Apart from Christian iconography, Dürer also alluded to contemporary humanist philosophy, and the other animals depicted are not just examples of God's creation in the Garden of Eden: the moose, the cow, the rabbit and the cat each respectively represent the melancholic, phlegmatic, sanguine and the choleric temperaments. The theory of these 'four humours' as the ruling principles of the human spirit was widely debated amongst the educated at the time. The mountain goat however is a traditional symbol of lust and damnation. Far in the background behind Eve, it stands on the edge of the abyss, about to fall.
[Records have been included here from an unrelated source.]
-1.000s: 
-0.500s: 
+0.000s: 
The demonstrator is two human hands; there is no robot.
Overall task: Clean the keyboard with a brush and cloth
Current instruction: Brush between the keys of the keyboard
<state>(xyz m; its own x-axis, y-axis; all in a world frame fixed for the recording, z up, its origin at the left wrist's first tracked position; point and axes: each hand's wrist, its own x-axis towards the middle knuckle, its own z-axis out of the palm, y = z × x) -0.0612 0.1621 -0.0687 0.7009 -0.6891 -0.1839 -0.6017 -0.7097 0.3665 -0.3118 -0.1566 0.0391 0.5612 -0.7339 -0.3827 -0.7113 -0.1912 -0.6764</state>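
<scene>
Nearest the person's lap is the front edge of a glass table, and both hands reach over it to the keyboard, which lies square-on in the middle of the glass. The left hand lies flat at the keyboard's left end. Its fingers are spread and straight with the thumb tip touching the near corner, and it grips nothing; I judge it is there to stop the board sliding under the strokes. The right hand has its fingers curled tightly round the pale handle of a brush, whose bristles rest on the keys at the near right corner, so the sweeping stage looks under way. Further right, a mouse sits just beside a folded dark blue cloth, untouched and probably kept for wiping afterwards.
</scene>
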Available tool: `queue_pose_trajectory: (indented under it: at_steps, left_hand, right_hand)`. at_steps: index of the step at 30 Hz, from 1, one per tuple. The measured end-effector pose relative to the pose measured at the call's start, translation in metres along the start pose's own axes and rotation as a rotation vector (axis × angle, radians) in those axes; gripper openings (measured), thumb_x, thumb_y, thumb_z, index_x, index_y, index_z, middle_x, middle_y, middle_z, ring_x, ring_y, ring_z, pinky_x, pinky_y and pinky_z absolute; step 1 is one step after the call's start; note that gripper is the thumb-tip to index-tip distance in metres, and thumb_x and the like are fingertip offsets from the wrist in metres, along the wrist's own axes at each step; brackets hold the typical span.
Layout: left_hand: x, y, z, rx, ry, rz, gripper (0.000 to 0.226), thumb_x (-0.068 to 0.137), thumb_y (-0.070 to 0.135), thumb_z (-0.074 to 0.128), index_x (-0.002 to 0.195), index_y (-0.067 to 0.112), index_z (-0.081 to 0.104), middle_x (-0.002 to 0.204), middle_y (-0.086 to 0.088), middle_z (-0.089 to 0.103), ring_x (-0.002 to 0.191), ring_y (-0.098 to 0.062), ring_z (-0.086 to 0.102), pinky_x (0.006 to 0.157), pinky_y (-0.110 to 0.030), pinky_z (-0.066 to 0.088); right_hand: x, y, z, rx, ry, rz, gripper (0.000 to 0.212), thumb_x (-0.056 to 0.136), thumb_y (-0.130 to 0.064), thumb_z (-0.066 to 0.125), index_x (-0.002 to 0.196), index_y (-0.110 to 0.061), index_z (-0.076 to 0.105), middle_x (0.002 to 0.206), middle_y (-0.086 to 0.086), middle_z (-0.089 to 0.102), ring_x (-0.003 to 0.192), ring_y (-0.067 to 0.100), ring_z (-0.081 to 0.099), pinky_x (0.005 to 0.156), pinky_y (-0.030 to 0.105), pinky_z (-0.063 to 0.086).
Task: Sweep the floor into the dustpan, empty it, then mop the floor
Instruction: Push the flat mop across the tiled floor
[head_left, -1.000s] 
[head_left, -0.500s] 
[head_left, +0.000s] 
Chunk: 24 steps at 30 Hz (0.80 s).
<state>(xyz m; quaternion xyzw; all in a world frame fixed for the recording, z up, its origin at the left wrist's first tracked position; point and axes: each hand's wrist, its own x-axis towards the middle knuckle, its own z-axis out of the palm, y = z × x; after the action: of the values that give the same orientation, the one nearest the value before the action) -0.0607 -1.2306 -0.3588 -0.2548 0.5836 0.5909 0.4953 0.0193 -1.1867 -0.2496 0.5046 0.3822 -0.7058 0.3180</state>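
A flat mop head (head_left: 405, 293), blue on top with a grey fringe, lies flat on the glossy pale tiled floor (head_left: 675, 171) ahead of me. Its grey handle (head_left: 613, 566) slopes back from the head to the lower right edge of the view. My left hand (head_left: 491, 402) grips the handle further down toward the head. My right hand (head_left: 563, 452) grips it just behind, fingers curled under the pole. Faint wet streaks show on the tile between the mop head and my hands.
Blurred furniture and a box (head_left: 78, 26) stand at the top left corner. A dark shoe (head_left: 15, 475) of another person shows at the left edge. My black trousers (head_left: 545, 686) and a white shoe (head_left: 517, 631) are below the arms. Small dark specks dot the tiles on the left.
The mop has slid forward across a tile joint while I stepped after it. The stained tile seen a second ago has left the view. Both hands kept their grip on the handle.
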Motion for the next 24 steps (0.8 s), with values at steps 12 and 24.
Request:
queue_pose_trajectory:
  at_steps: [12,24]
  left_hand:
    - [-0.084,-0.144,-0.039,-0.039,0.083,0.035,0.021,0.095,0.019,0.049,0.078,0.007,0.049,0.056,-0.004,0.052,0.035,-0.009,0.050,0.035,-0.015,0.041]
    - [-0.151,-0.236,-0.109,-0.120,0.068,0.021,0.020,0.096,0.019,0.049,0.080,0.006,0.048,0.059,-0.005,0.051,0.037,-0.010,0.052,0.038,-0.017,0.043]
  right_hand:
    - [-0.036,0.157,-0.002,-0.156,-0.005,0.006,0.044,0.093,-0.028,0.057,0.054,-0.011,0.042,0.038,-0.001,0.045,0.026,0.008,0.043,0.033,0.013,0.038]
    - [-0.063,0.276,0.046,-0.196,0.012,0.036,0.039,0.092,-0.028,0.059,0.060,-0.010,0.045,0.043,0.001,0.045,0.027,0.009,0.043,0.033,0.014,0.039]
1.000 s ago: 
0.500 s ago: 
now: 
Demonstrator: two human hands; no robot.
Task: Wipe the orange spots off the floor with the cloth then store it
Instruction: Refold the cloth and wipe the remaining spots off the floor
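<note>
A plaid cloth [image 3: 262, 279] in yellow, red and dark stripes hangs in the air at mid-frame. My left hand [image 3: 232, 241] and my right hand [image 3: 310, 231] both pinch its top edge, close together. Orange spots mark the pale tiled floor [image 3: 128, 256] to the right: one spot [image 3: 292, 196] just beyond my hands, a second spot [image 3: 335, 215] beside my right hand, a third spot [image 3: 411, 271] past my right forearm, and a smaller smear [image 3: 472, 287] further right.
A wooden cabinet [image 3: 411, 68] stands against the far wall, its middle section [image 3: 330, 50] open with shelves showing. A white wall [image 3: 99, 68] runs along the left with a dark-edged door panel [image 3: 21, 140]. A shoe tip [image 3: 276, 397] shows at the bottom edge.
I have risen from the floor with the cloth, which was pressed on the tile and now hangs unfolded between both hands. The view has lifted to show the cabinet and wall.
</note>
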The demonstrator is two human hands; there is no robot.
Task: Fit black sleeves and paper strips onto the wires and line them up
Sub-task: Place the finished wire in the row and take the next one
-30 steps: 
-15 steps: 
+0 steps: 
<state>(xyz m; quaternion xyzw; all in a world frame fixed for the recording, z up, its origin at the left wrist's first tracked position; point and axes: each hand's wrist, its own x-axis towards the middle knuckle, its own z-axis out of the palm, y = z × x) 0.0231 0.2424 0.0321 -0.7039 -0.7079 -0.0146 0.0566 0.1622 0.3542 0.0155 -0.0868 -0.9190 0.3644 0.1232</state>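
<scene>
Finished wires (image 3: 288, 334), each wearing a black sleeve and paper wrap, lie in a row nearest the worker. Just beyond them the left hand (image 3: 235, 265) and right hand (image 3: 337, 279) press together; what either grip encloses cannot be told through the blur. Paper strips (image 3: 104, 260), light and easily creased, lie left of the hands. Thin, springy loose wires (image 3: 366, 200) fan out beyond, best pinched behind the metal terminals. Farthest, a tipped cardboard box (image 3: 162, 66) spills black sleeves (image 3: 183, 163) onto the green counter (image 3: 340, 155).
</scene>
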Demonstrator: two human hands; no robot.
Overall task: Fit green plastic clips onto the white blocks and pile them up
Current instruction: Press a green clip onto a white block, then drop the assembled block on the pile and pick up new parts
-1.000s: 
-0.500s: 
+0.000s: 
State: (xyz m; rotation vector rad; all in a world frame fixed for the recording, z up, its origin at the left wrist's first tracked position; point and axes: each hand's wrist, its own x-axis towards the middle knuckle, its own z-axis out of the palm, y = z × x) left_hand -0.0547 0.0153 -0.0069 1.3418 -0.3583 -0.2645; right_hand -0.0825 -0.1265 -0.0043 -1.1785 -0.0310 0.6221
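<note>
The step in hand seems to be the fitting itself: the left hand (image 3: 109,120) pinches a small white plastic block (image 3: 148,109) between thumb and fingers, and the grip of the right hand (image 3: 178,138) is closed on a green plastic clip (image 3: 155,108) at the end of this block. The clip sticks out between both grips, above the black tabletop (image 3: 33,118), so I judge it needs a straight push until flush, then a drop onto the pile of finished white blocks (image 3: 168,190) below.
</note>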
And the Lord God said unto the serpent, Because thou hast done this, thou art cursed above all cattle, and above every beast of the field; upon thy belly shalt thou go, and dust shalt thou eat all the days of thy life:
And I will put enmity between thee and the woman, and between thy seed and her seed; it shall bruise thy head, and thou shalt bruise his heel.
Unto the woman he said, I will greatly multiply thy sorrow and thy conception; in sorrow thou shalt bring forth children; and thy desire shall be to thy husband, and he shall rule over thee.
And unto Adam he said, Because thou hast hearkened unto the voice of thy wife, and hast eaten of the tree, of which I commanded thee, saying, Thou shalt not eat of it: cursed is the ground for thy sake; in sorrow shalt thou eat of it all the days of thy life;
Thorns also and thistles shall it bring forth to thee; and thou shalt eat the herb of the field;
In the sweat of thy face shalt thou eat bread, till thou return unto the ground; for out of it wast thou taken: for dust thou art, and unto dust shalt thou return.
(Genesis 1:14-19)

Dürer's engraving depicts the last moment of innocence, just moments before the history of mankind and the world begins with a curse. It is thus apt that it should also stand at the beginning of this catalogue, all the more so as it touches on many themes which occupied Klaus Hegewisch as a collector: the position of mankind in the world, the beauty of the human body, the erotic attraction and tension between man and woman, the representation of the creatures of the earth, and - implicit in the story of Adam and Eve - the origin of suffering and death.

The present impression of the second state, before Dürer added a crack in the bark of the tree below Adam's armpit in the third, final state, is remarkable for the rich contrasts with which it is printed. Formally, the darkness of the shadows and the background add to the three-dimensionality of the bodies, while also heightening the drama of this seemingly peaceful, yet all-decisive biblical scene.
The first state of this print, before the correction of the number 5 on the tablet, survives in a single impression at the Museum Otto Schäfer in Schweinfurt.